Repeat exactly, and only, the lines from the one containing "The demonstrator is" through the last line of the data below.

[Start of section]

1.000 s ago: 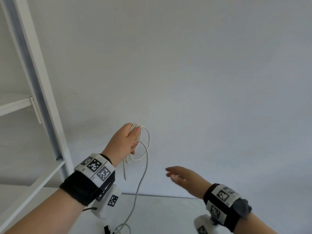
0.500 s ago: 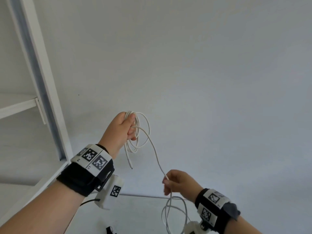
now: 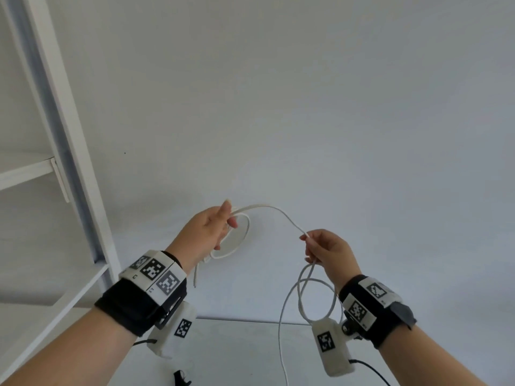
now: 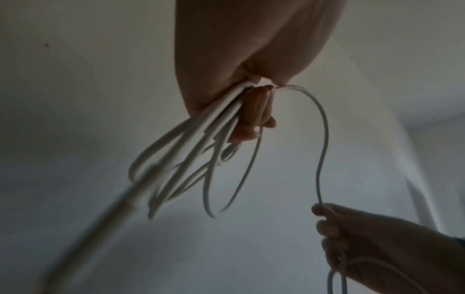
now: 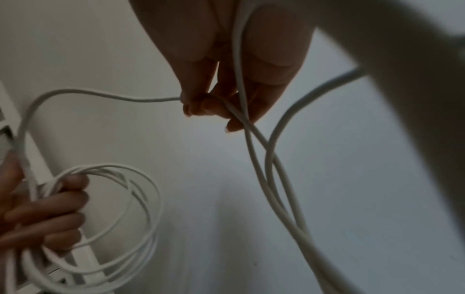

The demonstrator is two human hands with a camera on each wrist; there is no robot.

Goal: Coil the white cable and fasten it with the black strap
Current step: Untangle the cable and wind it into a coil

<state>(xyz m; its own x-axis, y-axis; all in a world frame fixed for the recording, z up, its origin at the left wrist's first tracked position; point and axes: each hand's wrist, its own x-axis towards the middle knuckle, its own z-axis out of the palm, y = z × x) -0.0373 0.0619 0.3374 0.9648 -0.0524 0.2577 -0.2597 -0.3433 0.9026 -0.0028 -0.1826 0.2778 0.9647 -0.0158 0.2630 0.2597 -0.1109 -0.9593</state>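
While several loops sit clenched in left hand point(image 3: 207, 232), right hand point(image 3: 327, 253) pinches white cable point(image 3: 274, 211); slack uncoiled, strapping not begun.

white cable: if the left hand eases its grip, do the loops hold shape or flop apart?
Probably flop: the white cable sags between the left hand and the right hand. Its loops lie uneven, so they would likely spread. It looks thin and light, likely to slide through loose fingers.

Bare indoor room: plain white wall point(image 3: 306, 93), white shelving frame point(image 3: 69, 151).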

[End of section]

* EXERCISE OUTPUT
The demonstrator is two human hands with a camera on each wrist; there is no robot.

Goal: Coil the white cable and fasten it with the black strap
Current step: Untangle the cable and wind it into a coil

<state>(xyz m; its own x-axis, y-axis; all in a world frame fixed for the recording, z up, its origin at the left wrist's first tracked position; point and axes: each hand's wrist, its own x-axis towards the middle knuckle, its own z-axis out of the palm, y = z × x) -0.0373 0.0619 0.3374 0.9648 -0.0524 0.2577 -0.2597 -0.3433 0.9026 -0.0028 -0.1826 0.2778 0.9647 -0.0158 0.2630 0.2597 -0.1109 -0.9593</state>
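While several loops sit clenched in left hand point(image 3: 207, 232), right hand point(image 3: 327, 253) pinches white cable point(image 3: 274, 211); slack uncoiled, strapping not begun.

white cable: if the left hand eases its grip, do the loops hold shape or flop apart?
Probably flop: the white cable sags between the left hand and the right hand. Its loops lie uneven, so they would likely spread. It looks thin and light, likely to slide through loose fingers.

Bare indoor room: plain white wall point(image 3: 306, 93), white shelving frame point(image 3: 69, 151).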

That finishes the answer to the exercise.